— About this exercise —
From the records below, print exactly the lines starting at the one containing "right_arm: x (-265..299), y" and ending at the one containing "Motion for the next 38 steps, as", ends included, and nothing else.

— Study material —

[Start of section]

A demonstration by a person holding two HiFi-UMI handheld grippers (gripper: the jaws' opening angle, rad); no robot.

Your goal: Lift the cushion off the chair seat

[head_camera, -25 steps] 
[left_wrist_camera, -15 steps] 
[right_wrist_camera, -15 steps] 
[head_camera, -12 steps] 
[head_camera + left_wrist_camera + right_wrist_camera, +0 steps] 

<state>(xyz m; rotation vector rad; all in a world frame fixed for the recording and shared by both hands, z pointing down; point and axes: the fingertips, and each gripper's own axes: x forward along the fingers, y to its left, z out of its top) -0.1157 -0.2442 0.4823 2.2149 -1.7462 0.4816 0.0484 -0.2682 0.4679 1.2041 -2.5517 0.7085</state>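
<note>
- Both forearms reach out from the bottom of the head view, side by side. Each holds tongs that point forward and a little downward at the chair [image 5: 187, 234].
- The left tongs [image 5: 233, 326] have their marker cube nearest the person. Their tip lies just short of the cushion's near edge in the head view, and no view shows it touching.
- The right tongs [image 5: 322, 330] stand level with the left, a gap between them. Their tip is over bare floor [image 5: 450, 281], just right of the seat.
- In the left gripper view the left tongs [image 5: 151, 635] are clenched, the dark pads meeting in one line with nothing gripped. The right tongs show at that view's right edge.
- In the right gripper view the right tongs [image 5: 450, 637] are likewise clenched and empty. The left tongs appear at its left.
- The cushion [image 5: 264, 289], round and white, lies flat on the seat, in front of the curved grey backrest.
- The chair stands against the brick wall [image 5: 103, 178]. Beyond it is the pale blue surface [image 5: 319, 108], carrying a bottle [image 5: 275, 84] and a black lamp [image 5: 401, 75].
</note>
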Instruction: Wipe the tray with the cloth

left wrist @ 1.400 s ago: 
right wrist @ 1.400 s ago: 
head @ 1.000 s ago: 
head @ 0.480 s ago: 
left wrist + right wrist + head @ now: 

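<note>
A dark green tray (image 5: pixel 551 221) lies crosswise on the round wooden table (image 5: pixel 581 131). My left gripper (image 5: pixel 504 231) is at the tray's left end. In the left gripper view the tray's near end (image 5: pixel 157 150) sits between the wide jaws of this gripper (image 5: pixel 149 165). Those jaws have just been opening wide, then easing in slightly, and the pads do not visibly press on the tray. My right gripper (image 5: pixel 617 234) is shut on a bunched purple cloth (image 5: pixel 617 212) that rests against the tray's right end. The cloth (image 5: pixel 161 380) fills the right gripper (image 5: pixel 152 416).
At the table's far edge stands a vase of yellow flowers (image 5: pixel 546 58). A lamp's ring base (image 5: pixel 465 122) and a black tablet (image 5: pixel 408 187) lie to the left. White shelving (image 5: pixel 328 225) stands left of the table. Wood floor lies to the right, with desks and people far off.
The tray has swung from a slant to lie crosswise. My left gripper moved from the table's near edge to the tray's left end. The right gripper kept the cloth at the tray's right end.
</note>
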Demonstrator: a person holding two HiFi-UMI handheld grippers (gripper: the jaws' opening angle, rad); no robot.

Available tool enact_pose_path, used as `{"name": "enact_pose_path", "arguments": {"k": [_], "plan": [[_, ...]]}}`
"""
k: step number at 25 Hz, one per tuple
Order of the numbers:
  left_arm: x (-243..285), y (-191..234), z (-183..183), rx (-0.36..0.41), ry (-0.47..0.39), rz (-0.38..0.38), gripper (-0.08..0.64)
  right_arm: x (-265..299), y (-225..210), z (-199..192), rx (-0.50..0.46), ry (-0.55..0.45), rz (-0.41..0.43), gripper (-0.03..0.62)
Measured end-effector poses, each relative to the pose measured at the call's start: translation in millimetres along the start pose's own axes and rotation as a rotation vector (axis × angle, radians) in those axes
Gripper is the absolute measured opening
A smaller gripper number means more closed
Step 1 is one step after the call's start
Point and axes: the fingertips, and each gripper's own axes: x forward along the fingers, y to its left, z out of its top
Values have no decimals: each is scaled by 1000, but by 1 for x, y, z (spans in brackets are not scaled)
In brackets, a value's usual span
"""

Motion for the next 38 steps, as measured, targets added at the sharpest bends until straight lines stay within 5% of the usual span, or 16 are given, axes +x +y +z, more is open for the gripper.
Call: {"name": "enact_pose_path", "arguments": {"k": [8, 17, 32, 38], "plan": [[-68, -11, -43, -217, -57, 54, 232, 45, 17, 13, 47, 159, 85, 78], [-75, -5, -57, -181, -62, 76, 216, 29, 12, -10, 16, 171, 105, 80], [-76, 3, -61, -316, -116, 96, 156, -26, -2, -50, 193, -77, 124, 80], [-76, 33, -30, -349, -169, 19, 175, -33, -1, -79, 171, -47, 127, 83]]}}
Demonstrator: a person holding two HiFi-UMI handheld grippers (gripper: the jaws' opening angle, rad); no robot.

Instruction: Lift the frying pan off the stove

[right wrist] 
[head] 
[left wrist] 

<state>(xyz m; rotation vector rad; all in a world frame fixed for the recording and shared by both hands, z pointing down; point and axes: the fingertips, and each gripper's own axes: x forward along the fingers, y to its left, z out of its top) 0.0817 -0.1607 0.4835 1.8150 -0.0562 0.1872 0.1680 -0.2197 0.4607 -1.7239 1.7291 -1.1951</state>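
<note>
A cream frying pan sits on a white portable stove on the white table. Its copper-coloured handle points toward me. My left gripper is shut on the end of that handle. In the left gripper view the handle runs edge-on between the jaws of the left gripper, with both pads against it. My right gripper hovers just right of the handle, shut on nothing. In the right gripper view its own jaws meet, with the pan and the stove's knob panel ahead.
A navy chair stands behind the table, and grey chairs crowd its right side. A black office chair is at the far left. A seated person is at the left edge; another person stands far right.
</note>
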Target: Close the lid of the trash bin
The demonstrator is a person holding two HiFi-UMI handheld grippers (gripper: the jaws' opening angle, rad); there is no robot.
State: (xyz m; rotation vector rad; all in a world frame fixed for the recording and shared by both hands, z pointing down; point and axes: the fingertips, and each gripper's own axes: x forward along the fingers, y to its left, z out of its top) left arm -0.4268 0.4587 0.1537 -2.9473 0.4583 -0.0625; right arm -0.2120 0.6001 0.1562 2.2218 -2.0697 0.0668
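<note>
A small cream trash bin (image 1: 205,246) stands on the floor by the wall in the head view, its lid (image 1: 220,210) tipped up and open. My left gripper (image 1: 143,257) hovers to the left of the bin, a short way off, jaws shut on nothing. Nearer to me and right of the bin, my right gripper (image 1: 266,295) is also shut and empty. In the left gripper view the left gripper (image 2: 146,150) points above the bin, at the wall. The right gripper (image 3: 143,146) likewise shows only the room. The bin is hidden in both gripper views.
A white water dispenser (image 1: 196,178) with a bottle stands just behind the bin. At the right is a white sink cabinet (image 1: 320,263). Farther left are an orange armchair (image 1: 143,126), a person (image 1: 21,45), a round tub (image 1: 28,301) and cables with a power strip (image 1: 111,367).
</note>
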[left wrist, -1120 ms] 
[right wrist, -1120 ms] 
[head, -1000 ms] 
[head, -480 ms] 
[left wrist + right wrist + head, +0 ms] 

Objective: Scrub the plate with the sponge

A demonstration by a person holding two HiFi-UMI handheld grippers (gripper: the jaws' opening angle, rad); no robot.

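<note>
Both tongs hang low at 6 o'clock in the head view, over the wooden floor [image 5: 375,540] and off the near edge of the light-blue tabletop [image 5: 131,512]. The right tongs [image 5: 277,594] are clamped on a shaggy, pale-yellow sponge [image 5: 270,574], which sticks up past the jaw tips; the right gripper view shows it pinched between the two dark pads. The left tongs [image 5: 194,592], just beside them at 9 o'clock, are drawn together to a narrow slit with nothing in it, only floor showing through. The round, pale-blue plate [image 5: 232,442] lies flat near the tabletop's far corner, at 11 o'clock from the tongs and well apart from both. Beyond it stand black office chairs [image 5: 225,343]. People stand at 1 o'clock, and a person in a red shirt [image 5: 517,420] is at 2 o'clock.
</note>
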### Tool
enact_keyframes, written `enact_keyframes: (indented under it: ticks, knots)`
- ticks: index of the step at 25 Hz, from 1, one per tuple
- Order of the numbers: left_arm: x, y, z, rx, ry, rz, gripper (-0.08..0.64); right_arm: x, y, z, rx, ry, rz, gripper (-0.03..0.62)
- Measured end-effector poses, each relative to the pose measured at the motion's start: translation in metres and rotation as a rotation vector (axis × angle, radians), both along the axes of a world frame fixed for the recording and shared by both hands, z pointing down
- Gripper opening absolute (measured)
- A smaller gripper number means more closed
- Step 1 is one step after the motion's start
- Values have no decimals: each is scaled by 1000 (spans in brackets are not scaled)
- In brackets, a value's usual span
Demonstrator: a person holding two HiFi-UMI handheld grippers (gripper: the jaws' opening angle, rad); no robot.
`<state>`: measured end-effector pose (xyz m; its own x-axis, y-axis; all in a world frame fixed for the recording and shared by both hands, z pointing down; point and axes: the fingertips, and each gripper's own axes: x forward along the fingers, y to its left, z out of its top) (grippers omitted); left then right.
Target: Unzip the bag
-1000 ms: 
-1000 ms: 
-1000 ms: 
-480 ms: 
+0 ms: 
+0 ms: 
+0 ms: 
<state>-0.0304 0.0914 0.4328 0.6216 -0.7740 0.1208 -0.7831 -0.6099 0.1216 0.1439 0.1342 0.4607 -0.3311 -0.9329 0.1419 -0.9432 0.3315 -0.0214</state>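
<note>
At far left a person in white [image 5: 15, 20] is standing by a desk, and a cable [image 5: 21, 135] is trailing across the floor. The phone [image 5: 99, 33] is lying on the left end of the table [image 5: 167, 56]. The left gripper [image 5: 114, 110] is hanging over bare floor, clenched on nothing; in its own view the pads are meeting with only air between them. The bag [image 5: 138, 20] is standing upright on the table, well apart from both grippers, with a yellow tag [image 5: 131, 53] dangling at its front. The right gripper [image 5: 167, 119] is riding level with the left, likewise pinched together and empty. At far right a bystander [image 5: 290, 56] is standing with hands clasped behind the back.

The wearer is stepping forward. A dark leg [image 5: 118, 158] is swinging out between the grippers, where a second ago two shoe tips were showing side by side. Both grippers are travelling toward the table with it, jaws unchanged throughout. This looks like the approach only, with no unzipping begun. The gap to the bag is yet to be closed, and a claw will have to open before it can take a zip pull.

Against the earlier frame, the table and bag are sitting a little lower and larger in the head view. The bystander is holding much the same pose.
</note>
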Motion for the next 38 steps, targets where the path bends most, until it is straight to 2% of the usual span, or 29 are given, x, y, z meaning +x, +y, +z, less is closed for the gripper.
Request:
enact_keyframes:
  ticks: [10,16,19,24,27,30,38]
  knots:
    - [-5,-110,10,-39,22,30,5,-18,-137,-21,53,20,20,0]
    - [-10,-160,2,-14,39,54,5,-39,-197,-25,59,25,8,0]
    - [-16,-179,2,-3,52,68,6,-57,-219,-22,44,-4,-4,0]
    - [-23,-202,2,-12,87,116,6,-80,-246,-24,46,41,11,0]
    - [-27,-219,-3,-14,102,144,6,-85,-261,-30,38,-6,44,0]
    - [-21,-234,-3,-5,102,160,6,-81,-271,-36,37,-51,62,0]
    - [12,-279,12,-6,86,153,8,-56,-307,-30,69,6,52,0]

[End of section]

— Solution to this problem —
  right_arm: x (-265..299), y (-225..210), z (-199..192), rx (-0.50..0.46), ry (-0.55..0.45), rz (-0.41..0.43), gripper (-0.03..0.62)
Measured end-effector poses, each relative to the pose measured at the call's start: translation in millimetres along the start pose's own axes and rotation as a rotation vector (axis × angle, radians) in those axes
Gripper is the absolute measured opening
A smaller gripper number means more closed
Step 1 is one step after the call's start
Point and axes: the fingertips, and each gripper's own axes: x forward along the fingers, y to its left, z out of its top
Values have no decimals: each is scaled by 1000, but by 1 for x, y, z (spans in brackets are not scaled)
In brackets, a value's usual span
"""

Motion for the next 38 steps, as measured, targets added at the sharpest bends until straight lines stay within 5% of the usual span, or 16 are given, axes +x +y +z, more is open for the gripper.

What was requested is fully covered by this answer.